Il faut savoir que la société libanaise regorge de dynamisme, même dans les moments les plus durs. Les mouvements citoyens sont les seuls, face à des pouvoirs politiques rongés par la corruption et le laisser-faire, à améliorer le quotidien des gens. J’aurai toujours en tête l’exemple de mes parents, médecins, dont la volonté première en retournant vivre au Liban, était de se rendre utiles. Ma mère, pédiatre, a fondé l’association caritative Les petits soleils, pour apporter des soins médicaux aux enfants les plus démunis. Avec mon père, ophtalmologiste, ils soignent gratuitement, depuis vingt ans, la moitié de leur clientèle.

Si ma vie est définitivement à Paris, le Liban fait partie de moi et des allers-retours de mon quotidien. Quand j’y suis, je suis en terrain connu mais je garde l’œil curieux et critique du touriste, avide de découvertes. Et tout en reproduisant le schéma familial, c’est le meilleur du pays des Cèdres que j’ai envie de transmettre à mes enfants.

Aujourd’hui, même face à ce tableau sombre, je refuse de ne voir que les aspects négatifs de ce pays. Ayant tendance à toujours positiver, le Liban restera toujours à mes yeux synonyme de beauté et il y aura en permanence chez moi le besoin de le défendre.

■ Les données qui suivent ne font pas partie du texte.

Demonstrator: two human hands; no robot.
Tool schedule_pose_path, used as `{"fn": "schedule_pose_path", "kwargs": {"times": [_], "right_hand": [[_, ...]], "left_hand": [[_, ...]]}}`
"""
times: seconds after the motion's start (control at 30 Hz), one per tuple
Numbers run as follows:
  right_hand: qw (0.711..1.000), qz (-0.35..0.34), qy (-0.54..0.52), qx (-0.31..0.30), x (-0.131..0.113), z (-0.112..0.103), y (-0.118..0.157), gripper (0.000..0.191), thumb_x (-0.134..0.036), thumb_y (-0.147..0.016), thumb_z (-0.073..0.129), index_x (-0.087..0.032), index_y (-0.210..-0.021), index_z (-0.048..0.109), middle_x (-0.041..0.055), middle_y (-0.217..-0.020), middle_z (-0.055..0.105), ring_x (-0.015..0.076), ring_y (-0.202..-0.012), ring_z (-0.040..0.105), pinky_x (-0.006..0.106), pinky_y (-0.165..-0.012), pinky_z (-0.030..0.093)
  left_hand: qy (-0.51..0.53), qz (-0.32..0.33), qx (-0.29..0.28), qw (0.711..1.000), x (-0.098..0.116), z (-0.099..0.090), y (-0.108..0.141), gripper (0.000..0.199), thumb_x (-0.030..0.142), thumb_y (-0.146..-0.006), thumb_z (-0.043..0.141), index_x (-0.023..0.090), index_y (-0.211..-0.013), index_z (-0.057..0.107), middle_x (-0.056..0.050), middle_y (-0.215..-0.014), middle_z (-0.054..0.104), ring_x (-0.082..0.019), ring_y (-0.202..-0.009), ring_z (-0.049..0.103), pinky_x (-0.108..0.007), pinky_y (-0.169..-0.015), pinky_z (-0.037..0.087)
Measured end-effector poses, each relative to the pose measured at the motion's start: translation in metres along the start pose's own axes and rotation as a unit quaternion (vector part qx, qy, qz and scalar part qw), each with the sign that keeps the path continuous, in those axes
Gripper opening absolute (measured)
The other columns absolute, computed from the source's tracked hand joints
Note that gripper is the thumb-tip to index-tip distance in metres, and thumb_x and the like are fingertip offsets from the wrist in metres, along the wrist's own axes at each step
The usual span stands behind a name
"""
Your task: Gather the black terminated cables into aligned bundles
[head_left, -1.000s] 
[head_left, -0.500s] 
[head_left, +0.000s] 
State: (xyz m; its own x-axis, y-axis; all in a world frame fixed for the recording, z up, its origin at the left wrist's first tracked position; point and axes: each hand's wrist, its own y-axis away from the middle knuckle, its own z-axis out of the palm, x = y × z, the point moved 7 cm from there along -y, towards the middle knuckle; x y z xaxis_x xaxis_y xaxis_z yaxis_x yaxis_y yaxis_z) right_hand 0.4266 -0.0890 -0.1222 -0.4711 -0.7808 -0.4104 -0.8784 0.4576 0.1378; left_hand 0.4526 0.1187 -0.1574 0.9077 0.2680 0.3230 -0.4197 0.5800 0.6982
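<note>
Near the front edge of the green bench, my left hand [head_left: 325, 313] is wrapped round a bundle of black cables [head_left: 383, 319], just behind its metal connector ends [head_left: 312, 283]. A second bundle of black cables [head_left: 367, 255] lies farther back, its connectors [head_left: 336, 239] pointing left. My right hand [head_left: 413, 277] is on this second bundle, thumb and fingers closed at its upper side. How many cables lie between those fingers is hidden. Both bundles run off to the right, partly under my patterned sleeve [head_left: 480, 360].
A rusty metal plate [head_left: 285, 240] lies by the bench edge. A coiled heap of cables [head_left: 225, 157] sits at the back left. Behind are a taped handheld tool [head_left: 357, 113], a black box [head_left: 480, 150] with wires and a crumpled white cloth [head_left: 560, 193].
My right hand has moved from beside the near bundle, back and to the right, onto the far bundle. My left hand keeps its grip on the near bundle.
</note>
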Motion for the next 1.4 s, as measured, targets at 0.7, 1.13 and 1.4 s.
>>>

Ce pays, d’une richesse infinie, reste aussi une plaie ouverte qui oblige les gens à se séparer. Une partie du monde dont les ressortissants ont toujours été et seront sans doute toujours condamnés aux incessants allers-retours et aux douleurs de l’éloignement.

Debout malgré tout

Si le Liban est toujours debout malgré de sérieuses entraves à son existence, c’est incontestablement lié à son histoire : une succession de civilisations, tantôt dominatrices, tantôt alliées, qui ont pu façonner cette « terre de lait et de miel » abondamment citée ainsi dans la Bible. Un millefeuille culturel lui permettant d’affronter les aléas du présent.

C’est en 5 000 av. J.-C. que tout commence, avec la création, par les Cananéens, des cités marchandes indépendantes de Gebal (Byblos), Saïda et Tyr. Au deuxième siècle av. J.-C., le territoire est occupé par les Phéniciens. Marins hors pair, on leur doit l’un des premiers alphabets du monde et un réseau commercial phénoménal en Méditerranée, allant jusqu’à la côte Atlantique de l’Europe et de l’Afrique. Leur plus grande qualité est sans doute d’avoir favorisé les échanges dans le pourtour méditerranéen, tout en facilitant le brassage des cultures.

La civilisation phénicienne, dont certains Libanais se réclament toujours (et pour cause !) laissera tour à tour place aux grands empires égyptien, assyrien, néobabylonien, perse achéménide et hellénique.